Home / Technology / AI Reads Road Signs as Commands: Danger Ahead!
AI Reads Road Signs as Commands: Danger Ahead!
4 Feb
Summary
- AI vision systems can be tricked by manipulated text on road signs.
- Adversarial text can make autonomous vehicles perform unintended actions.
- System designers, not end-users, are responsible for fixing this vulnerability.
Autonomous vehicles and drones utilize vision systems that integrate image recognition with language processing to interpret their surroundings, including reading road signs. However, researchers have uncovered a significant vulnerability where these systems can be coerced into following commands embedded in text.
In simulated driving scenarios, a self-driving car was made to misinterpret a modified road sign as a directive, causing it to attempt a left turn despite pedestrians. This occurred solely due to the altered written language influencing the AI's decision. The attack, termed indirect prompt injection, relies on the AI processing input data as commands.
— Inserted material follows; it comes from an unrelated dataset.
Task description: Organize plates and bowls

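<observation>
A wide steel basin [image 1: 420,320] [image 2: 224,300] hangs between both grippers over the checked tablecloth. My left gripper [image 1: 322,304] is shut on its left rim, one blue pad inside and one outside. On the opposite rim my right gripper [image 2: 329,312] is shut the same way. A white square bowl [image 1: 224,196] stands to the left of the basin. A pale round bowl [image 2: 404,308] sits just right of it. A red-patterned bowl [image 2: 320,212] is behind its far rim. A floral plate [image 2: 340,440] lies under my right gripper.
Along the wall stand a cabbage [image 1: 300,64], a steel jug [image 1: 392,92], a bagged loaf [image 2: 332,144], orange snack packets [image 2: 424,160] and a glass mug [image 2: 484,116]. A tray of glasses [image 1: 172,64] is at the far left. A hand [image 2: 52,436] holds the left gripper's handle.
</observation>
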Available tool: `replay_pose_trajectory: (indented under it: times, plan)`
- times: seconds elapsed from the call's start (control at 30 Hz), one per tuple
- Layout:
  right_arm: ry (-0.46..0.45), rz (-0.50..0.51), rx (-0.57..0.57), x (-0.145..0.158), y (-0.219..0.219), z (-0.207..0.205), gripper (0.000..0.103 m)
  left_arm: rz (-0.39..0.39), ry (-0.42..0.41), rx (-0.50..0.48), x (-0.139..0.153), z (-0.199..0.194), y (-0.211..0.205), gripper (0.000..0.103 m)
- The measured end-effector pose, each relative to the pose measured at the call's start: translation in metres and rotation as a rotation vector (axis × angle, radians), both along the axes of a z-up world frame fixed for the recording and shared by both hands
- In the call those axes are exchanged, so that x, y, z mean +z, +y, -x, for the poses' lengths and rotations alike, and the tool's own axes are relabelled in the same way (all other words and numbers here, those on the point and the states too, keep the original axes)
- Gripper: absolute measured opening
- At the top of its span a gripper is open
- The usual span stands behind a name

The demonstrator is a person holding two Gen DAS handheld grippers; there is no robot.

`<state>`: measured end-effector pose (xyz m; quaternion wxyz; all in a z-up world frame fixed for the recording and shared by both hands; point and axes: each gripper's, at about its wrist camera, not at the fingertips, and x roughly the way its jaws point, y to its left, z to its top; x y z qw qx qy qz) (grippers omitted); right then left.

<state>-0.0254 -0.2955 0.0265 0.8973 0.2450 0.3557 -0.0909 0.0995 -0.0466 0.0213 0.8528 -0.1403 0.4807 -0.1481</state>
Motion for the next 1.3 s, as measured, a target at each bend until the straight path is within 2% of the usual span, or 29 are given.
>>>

Experiments showed that language choice had less impact than anticipated, with signs in English, Chinese, and Spanish proving effective. Visual presentation, such as color contrast and font, also played a role, with green backgrounds and yellow text showing consistent results. While drone systems were more predictable, both vehicle and drone tests revealed the potential for misidentification based on text alone.